Diversification Opportunities for Quality Houses and Grande Hospitality
0.03 | Correlation Coefficient |
Significant diversification
The 3 months correlation between Quality and Grande is 0.03. Overlapping area represents the amount of risk that can be diversified away by holding Quality Houses Property and Grande Hospitality Real in the same portfolio, assuming nothing else is changed. The correlation between historical prices or returns on Grande Hospitality Real and Quality Houses is a relative statistical measure of the degree to which these equity instruments tend to move together. The correlation coefficient measures the extent to which returns on Quality Houses Property are associated (or correlated) with Grande Hospitality. Values of the correlation coefficient range from -1 to +1, where. The correlation of zero (0) is possible when the price movement of Grande Hospitality Real has no effect on the direction of Quality Houses i.e., Quality Houses and Grande Hospitality go up and down completely randomly.

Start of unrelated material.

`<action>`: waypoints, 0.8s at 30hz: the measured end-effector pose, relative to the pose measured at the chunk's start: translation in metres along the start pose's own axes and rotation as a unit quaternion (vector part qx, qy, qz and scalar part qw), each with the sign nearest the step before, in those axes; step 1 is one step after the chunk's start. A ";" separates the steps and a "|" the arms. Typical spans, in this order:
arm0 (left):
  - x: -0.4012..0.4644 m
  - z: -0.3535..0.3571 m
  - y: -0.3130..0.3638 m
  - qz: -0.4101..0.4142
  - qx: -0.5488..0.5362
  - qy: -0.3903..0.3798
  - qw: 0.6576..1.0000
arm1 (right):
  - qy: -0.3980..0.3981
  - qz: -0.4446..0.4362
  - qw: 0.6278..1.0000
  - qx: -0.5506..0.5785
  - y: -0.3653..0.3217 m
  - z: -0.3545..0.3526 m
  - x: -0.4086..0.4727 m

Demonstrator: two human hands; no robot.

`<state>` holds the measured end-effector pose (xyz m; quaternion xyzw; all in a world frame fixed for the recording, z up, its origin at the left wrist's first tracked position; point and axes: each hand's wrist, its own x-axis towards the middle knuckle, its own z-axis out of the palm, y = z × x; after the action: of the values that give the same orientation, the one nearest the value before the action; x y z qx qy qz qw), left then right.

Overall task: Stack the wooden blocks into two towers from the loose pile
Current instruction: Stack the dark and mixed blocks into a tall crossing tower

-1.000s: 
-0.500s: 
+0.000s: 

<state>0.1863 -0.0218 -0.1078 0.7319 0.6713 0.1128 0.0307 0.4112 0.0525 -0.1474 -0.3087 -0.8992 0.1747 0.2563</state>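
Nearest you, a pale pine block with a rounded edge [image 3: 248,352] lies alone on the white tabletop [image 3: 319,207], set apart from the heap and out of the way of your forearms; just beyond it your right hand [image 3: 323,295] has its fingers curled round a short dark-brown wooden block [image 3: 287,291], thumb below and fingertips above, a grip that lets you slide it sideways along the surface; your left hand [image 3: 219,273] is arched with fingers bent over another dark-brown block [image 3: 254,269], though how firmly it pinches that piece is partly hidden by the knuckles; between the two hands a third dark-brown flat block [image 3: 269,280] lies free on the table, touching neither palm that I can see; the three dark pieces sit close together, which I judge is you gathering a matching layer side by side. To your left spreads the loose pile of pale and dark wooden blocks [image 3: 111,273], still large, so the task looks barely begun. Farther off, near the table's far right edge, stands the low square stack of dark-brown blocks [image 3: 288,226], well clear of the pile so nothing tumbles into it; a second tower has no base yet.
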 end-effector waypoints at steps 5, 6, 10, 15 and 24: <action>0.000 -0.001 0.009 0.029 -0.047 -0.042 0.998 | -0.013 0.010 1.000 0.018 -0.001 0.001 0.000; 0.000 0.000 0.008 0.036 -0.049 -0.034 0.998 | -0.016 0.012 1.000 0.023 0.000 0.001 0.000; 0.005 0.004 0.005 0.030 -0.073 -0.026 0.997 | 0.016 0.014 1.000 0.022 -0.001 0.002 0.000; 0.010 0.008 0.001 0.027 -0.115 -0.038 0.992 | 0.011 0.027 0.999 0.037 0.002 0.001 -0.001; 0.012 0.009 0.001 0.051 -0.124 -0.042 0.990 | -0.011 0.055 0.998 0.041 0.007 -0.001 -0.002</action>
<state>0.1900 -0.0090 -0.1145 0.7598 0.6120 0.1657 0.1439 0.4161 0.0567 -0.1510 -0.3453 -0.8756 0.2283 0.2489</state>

Pair Corralation between Quality Houses and Grande Hospitality
Assuming the 90 days trading horizon Quality Houses Property is expected to under-perform the Grande Hospitality. But the fund apears to be less risky and, when comparing its historical volatility, Quality Houses Property is 1.41 times less risky than Grande Hospitality. The fund trades about -0.26 of its potential returns per unit of risk. The Grande Hospitality Real is currently generating about -0.02 of returns per unit of risk over similar time horizon. If you would invest 655.00 in Grande Hospitality Real on September 1, 2024 and sell it today you would lose (5.00) from holding Grande Hospitality Real or give up 0.76% of portfolio value over 90 days.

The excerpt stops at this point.